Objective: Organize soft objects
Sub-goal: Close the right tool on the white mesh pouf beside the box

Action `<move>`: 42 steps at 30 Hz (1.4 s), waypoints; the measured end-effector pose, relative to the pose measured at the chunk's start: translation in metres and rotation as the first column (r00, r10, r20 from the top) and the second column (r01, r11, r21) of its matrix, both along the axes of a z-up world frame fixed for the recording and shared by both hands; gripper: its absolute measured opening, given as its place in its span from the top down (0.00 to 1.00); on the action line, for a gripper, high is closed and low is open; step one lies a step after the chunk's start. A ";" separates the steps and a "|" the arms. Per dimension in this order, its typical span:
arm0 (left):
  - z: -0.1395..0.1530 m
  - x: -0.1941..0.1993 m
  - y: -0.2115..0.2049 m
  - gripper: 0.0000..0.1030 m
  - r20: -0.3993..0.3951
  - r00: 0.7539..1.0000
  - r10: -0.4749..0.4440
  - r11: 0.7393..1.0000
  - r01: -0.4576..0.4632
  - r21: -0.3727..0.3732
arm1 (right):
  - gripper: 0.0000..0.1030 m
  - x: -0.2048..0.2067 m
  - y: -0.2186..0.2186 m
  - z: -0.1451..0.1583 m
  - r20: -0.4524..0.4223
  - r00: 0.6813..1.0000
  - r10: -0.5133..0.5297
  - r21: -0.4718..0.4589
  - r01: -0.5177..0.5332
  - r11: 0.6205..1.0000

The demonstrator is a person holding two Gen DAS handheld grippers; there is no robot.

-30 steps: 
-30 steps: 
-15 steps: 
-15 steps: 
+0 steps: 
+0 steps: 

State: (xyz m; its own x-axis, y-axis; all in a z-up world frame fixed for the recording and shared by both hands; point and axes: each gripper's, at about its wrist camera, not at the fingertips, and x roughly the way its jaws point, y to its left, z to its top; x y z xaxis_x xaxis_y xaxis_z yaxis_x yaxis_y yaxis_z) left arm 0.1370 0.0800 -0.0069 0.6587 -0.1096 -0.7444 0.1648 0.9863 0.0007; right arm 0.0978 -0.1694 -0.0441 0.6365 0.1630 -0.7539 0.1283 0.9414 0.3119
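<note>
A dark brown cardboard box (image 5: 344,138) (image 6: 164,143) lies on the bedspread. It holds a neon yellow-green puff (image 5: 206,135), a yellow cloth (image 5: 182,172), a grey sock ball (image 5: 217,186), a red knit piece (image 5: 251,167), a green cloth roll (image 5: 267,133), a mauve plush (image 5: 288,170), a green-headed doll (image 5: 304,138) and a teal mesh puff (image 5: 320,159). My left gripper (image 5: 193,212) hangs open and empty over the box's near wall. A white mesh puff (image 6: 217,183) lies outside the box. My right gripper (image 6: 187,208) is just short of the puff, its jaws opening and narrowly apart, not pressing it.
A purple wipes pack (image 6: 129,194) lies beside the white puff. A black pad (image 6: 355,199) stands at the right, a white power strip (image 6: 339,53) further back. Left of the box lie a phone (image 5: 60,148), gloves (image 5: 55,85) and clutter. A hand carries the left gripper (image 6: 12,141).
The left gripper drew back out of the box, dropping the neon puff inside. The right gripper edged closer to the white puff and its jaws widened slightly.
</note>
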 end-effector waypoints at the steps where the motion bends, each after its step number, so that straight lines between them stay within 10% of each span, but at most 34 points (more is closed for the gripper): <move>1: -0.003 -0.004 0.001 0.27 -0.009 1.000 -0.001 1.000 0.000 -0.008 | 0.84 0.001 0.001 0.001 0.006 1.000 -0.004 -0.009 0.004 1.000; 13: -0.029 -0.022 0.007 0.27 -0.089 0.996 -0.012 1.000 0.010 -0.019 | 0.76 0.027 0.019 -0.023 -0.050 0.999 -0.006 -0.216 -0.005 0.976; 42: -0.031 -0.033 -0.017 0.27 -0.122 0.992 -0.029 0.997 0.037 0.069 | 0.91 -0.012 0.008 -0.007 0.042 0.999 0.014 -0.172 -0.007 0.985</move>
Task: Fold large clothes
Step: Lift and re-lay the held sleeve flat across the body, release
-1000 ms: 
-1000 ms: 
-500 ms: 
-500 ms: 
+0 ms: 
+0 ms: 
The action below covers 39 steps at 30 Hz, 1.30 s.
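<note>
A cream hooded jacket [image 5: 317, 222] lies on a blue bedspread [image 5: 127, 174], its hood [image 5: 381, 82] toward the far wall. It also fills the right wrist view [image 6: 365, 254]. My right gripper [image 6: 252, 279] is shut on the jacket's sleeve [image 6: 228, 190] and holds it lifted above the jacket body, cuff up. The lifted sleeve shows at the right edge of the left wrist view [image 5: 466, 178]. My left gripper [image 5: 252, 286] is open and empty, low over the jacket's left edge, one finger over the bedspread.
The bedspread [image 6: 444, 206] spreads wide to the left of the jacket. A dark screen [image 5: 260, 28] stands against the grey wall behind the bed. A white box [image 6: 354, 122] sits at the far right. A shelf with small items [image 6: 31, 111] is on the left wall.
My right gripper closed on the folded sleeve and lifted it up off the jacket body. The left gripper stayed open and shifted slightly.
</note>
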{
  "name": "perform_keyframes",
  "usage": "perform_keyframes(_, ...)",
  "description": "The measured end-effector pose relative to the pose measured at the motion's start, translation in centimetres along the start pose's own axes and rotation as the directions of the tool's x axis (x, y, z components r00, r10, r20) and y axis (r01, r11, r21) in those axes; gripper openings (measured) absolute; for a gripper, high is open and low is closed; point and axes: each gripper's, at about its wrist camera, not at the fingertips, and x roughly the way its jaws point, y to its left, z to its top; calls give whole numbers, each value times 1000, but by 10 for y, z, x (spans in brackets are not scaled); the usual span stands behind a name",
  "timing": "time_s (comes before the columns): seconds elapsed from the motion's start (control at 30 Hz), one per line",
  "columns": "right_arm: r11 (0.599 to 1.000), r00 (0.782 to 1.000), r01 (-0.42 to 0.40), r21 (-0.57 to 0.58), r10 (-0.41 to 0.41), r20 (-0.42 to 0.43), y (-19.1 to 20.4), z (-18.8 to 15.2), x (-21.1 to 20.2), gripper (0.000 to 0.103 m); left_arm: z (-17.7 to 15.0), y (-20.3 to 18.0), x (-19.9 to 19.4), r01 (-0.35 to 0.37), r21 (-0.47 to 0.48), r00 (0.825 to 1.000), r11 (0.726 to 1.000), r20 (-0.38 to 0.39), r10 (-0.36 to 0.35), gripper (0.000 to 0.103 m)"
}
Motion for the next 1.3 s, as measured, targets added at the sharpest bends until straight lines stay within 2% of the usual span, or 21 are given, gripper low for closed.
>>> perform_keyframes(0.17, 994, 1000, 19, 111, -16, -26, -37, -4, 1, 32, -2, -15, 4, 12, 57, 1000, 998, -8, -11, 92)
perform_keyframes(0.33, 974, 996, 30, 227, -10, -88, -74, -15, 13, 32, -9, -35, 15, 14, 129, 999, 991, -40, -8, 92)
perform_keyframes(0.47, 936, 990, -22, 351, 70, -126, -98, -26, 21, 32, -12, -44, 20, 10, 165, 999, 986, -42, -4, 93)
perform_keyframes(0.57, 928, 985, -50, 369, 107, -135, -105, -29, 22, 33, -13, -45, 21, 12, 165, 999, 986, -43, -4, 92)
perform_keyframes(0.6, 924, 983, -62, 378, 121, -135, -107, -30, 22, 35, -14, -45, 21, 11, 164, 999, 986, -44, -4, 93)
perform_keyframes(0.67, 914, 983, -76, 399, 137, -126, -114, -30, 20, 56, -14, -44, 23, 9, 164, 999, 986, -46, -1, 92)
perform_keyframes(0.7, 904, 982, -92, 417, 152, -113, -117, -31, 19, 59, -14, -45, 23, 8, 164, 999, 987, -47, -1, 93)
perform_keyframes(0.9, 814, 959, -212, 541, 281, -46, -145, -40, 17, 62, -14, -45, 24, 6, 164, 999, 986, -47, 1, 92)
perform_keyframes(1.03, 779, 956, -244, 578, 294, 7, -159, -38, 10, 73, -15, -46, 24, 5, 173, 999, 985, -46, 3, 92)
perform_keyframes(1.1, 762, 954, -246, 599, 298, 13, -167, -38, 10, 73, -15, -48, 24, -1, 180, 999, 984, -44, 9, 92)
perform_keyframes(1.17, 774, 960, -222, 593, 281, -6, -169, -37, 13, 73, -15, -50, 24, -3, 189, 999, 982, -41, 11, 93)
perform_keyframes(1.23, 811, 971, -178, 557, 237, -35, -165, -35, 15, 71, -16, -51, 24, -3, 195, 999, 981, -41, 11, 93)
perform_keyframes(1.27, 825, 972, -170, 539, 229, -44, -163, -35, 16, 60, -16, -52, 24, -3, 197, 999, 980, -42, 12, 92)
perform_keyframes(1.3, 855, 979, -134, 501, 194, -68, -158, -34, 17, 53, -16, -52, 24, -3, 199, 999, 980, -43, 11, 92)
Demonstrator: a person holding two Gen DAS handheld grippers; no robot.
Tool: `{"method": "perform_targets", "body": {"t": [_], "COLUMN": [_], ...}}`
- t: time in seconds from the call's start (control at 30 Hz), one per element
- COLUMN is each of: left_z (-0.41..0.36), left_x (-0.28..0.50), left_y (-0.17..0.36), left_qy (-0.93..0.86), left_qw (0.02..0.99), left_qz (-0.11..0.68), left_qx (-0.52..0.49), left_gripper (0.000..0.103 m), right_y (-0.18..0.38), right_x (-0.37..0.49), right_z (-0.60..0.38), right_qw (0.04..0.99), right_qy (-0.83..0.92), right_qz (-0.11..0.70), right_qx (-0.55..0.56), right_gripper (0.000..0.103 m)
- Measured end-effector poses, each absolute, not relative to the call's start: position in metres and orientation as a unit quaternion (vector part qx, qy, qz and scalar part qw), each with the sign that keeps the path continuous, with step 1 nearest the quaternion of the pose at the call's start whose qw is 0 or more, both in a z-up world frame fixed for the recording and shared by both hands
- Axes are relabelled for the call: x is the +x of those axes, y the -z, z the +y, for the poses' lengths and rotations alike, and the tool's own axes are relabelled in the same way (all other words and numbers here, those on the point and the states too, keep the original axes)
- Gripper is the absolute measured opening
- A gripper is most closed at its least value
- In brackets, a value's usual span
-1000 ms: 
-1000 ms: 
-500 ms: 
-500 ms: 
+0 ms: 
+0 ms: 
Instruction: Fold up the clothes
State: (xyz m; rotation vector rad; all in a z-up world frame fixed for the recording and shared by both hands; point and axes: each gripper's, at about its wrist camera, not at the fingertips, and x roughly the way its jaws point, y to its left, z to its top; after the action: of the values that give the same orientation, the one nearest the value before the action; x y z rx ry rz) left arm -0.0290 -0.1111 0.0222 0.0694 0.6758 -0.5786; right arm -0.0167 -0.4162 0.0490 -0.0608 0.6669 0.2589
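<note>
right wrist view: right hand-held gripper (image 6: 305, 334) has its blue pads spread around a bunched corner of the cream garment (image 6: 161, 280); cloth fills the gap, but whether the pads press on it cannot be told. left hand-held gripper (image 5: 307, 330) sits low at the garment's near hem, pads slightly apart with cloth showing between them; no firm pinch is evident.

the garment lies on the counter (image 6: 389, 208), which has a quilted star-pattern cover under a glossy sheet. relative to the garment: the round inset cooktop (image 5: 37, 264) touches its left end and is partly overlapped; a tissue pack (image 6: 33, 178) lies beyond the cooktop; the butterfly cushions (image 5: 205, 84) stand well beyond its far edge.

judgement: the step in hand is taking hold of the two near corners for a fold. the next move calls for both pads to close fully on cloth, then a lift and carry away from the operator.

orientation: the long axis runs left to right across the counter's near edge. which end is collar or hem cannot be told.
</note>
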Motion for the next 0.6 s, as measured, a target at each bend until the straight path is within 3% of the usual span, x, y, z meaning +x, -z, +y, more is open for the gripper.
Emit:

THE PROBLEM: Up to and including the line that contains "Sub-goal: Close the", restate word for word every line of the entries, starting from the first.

SOLUTION FOR THIS EXERCISE:
Objective: Organize soft objects
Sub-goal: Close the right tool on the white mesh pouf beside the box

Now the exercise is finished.